型どり職人の中には、いつも決まり切った女性から型を取るのではマンネリだということで、全国行脚するような人もいた。ただ、わいせつ石こうの文化というのもそもそも日陰のものだし、よく知られていない地方などもあって、不審者と思われて巡査につきまとわれたりと、なかなかたいへんなようだった。

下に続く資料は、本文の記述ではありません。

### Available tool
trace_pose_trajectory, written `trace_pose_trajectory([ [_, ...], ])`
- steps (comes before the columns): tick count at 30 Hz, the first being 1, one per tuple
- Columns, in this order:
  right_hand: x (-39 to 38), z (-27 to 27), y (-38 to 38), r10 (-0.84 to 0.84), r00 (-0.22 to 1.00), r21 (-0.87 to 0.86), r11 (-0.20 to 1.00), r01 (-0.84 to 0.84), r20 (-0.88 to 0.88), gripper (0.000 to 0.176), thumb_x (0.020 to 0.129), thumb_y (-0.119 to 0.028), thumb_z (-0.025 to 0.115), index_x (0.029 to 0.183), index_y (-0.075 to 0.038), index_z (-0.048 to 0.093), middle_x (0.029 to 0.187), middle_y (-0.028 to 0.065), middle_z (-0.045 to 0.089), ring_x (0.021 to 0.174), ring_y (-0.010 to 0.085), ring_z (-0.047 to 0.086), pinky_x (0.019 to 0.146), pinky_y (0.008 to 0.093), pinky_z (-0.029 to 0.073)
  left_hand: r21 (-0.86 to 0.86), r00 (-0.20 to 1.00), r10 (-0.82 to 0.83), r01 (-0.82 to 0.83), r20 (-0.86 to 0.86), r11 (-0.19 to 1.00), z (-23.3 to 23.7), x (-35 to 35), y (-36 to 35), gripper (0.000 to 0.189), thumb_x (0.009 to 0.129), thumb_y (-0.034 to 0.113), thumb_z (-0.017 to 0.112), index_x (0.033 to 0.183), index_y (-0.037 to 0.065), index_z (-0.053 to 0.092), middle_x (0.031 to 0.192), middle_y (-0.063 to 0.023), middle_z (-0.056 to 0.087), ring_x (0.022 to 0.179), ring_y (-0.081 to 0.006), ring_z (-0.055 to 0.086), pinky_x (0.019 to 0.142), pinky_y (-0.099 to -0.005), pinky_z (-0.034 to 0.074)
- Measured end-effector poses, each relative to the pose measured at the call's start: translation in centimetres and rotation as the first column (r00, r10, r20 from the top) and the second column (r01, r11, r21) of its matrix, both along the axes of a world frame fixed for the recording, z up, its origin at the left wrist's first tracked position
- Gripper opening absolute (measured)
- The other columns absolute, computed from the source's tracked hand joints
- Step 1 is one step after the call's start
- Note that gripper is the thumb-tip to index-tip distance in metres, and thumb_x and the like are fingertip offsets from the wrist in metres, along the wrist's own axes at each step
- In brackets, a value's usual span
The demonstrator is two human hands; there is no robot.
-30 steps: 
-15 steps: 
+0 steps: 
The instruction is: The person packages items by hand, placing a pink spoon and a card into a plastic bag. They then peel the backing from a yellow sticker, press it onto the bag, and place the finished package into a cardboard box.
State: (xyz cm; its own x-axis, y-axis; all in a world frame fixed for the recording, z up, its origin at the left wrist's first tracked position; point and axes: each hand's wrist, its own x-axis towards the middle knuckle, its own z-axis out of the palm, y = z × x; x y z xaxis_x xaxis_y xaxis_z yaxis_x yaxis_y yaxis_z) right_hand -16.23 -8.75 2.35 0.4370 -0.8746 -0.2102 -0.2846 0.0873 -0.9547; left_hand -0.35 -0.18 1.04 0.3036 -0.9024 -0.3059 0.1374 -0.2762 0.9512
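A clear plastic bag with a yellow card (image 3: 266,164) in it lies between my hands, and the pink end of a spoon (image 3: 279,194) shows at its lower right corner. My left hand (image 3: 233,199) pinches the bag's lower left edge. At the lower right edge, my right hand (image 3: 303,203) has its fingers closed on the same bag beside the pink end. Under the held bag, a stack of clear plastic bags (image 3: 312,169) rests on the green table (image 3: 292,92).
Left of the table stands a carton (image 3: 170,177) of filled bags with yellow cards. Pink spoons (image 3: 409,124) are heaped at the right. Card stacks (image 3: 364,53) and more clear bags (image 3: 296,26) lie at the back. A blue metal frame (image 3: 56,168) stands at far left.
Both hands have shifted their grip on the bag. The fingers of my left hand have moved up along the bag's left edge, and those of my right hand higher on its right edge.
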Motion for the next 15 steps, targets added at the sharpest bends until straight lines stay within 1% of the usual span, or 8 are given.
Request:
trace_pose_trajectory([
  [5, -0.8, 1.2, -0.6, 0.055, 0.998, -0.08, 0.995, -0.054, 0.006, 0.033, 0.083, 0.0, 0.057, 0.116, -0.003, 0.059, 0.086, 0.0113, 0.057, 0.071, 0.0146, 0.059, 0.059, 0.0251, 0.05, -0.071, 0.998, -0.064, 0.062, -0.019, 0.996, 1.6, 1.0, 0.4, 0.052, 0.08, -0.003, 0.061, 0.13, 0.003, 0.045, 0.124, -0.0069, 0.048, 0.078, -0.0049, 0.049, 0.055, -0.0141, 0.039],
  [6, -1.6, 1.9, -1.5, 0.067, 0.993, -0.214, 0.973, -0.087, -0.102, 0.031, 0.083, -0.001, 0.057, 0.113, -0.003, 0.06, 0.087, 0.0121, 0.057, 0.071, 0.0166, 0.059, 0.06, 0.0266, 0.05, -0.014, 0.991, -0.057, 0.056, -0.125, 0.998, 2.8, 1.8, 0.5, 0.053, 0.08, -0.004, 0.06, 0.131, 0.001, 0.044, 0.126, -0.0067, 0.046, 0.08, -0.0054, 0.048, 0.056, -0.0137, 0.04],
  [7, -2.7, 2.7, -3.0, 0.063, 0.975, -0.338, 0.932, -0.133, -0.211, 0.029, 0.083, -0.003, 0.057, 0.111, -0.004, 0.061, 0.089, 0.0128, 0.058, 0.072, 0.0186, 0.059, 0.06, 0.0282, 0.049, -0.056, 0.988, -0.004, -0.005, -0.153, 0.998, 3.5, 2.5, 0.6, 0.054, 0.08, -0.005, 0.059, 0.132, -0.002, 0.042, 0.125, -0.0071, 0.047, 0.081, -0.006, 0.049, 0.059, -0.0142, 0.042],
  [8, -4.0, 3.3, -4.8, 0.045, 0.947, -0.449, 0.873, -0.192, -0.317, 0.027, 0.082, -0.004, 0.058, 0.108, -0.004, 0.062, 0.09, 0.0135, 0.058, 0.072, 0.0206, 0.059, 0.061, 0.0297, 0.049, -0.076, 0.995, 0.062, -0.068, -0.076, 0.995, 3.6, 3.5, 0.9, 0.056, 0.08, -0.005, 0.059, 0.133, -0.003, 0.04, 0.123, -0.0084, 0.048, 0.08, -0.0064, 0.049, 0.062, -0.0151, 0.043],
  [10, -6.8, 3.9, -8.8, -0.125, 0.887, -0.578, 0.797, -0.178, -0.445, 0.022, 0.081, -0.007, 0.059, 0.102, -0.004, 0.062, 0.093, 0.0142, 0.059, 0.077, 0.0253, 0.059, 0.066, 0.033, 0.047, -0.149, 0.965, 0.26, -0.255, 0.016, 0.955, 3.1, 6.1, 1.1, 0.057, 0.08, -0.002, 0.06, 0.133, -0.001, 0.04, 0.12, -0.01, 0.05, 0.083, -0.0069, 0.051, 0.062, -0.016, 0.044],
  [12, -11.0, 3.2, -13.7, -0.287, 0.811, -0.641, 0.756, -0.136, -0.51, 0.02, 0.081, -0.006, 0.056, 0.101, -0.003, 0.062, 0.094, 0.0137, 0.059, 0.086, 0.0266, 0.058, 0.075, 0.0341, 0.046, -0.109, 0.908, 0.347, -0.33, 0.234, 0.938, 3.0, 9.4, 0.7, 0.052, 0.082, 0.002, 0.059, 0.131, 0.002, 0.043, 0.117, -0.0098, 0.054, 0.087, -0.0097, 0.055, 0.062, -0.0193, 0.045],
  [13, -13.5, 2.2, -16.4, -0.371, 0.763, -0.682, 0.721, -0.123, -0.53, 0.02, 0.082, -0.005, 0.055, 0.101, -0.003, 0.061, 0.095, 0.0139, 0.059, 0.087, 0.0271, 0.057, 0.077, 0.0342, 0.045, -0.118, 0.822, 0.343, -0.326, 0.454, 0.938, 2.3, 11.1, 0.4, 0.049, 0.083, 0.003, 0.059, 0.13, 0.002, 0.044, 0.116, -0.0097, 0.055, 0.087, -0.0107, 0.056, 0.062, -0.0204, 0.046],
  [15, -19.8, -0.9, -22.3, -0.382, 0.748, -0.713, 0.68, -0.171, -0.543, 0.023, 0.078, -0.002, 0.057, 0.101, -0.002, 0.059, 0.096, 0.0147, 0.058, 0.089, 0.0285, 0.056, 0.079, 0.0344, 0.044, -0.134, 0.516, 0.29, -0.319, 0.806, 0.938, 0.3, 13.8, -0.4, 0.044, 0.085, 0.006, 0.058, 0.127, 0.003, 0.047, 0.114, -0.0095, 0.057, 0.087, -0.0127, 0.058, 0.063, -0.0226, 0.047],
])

最近では「おまん」たちもいなくなり、型どり職人たちもいろいろと苦労しているようだ。それでも、村の女から型を取らないという掟だけはかたくなに守られている。そうなった由来のようなものが伝えられてもよさそうなものだと思うけれど、あいにくぼくは聞いたことがない。
わいせつ石こうの今、未来
正直いうと、わいせつ石こうの村はもう廃れ気味になってしまった。廃れてしまった、といった方がいいかもしれない。原因はいろいろだ。一つにはやはり都会に若者が出て行ってしまう後継者不足の問題もあるし、わいせつ文化の多様化で、世の男たちがもっとべつのわいせつを求めるようになってしまったこともあるかもしれない。わいせつ石こうの村としても、スマートフォンに対応したわいせつ石こうを開発してみたり、アニメの素材や舞台に採用してもらえないかと働きかけたりしてみたけれど、なかなかうまくいかないようだ。そんななかで、わいせつ石こうへの風当たりも強くなってきたし、ぼくとしては残念だけれども、わいせつ石こうも終わりのときを迎えているんじゃないかと思っている。いずれはわいせつ石こうについて語る人もいなくなってしまうだろうし、本当にマルコ・ポーロやイザベラ・バードが書き残したとも思えない。歴史の表舞台にも立たず、裏舞台からも消えてしまう幻のような村のことを、せめてぼくがいくらか書き残しておこうと、そう思ったのだ。